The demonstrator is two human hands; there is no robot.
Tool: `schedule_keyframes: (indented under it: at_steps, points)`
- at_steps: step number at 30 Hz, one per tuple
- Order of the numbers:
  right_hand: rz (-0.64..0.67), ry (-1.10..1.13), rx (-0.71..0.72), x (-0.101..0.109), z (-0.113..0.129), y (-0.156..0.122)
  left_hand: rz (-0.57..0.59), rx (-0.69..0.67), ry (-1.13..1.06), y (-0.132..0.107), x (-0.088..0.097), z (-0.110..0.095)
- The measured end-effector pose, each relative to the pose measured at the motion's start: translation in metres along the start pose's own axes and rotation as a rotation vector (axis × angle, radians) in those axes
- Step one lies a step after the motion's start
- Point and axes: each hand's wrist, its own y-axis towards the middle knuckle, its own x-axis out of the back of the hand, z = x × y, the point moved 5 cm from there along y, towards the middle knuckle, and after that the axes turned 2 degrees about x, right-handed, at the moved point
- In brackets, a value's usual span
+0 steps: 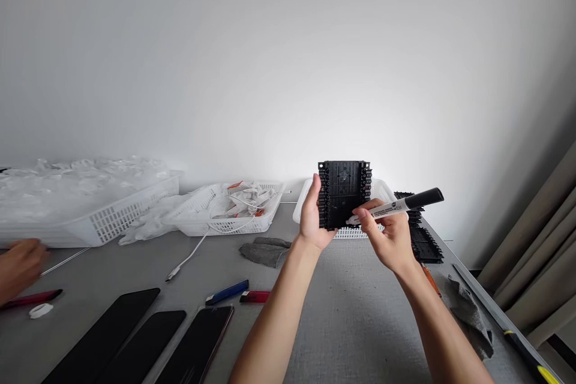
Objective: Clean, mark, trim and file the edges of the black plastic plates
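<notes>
My left hand [314, 216] grips a black ribbed plastic tray [344, 183] by its left and lower edge, holding it up over the table. In my right hand [390, 239] is a white marker pen [390, 207], its black capped end pointing up and to the right. The pen's other end meets the lower part of the black tray, where my fingers hide the exact contact. Behind both hands stands a white perforated basket [302, 207]. More black ribbed plastic pieces [426, 245] lie on the table right of my right hand.
Left stand a white basket [135, 207] of clear plastic bags and a smaller basket [222, 228] with a white cable [191, 255]. Several black phones [101, 336], a blue cutter [227, 292] and grey cloths [265, 252] lie about. A co-worker's hand [22, 267] is at far left.
</notes>
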Motion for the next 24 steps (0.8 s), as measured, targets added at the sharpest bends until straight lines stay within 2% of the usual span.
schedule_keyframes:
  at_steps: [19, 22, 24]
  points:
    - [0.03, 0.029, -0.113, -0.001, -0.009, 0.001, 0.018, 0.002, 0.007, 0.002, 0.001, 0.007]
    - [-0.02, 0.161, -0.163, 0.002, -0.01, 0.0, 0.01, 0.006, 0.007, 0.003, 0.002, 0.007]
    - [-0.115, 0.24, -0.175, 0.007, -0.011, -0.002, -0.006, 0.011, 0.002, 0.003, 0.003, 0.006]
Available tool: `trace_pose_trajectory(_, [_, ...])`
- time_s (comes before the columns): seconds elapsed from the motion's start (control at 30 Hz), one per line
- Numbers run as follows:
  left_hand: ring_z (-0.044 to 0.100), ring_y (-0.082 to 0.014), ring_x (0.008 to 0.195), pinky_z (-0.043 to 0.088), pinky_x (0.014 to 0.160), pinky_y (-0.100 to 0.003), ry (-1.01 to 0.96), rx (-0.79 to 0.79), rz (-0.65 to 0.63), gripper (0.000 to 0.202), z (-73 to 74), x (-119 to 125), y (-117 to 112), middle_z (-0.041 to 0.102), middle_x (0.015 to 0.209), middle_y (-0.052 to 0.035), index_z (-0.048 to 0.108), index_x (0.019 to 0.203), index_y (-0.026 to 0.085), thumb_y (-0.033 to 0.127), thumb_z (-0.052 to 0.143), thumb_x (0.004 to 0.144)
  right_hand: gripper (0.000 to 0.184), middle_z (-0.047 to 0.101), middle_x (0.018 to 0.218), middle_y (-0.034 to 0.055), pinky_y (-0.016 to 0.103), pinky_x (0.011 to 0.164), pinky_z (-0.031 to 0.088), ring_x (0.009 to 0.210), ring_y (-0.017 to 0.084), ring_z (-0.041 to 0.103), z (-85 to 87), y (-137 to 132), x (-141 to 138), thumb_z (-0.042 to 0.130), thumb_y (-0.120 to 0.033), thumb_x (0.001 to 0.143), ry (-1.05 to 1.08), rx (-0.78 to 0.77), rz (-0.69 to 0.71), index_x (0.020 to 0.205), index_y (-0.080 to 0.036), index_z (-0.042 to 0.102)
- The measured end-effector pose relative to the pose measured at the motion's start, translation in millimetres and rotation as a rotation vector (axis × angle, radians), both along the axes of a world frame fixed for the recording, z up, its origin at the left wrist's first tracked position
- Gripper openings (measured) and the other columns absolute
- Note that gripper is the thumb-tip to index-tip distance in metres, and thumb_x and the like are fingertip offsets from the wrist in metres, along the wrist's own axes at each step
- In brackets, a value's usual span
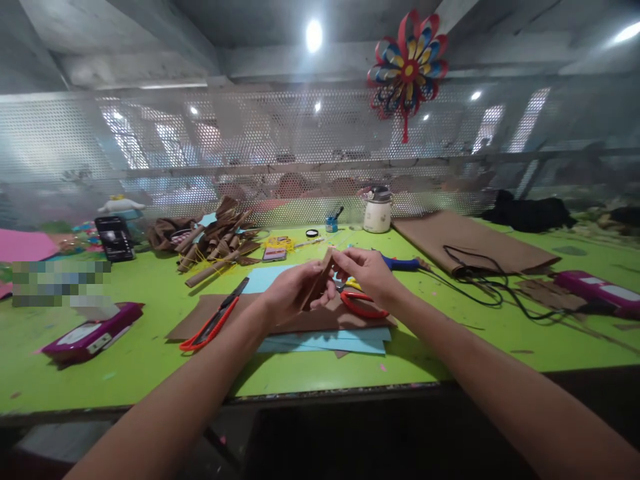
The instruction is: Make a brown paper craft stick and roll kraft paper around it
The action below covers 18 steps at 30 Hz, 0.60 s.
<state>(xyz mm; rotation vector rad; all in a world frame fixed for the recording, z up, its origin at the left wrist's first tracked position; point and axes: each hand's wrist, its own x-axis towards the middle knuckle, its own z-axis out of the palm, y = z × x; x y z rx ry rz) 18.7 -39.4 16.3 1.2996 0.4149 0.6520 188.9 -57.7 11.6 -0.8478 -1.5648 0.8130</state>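
Observation:
My left hand (pixel 291 291) is closed around a narrow folded piece of brown paper (pixel 316 287), held tilted above the table. The fingertips of my right hand (pixel 369 272) pinch the upper end of the same piece. Beneath both hands lie a brown paper sheet (pixel 280 323) and light blue sheets (pixel 325 341). Scissors with red-orange handles (pixel 213 331) rest on the left part of the brown sheet. Beside my right hand is a tool with red handles (pixel 361 305), partly hidden by the hand. Behind that hand, a blue-handled tool (pixel 403 265) lies with a cord.
Rolled and crumpled brown paper (pixel 220 240) is heaped at back left, near a propped phone (pixel 115 239). A white bottle (pixel 377 212) stands behind. Large brown sheets (pixel 465 240) lie back right under a black cable (pixel 493 283). Purple power strips (pixel 95 333) sit at both sides.

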Motion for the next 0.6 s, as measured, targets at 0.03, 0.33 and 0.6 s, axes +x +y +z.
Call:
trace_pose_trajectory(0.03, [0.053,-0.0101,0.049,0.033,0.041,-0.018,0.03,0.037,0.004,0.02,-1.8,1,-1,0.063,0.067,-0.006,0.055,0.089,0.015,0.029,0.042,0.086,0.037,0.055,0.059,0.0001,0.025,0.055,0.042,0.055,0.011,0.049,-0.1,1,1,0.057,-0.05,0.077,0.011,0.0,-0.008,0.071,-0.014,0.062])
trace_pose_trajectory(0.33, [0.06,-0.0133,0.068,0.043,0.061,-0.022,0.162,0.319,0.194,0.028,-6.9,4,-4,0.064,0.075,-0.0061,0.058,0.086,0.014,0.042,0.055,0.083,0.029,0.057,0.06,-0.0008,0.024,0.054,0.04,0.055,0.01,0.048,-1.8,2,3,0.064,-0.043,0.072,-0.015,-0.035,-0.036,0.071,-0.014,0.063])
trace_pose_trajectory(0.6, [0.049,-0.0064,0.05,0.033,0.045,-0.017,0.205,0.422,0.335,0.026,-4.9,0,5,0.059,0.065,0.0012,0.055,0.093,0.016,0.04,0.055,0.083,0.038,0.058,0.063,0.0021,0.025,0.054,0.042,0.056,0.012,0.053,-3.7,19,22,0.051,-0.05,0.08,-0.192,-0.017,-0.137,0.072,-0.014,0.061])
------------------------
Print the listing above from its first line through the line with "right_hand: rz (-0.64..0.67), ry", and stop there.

→ ANSWER TO THIS PROBLEM:
The demonstrator is two human hands; there is no robot.
Tool: `schedule_keyframes: (indented under it: at_steps, points)`
- at_steps: step number at 30 Hz, one per tuple
- Order of the numbers:
  right_hand: rz (-0.64..0.67), ry (-1.10..1.13), rx (-0.71..0.72), x (-0.101..0.109), z (-0.113..0.129), y (-0.156..0.122)

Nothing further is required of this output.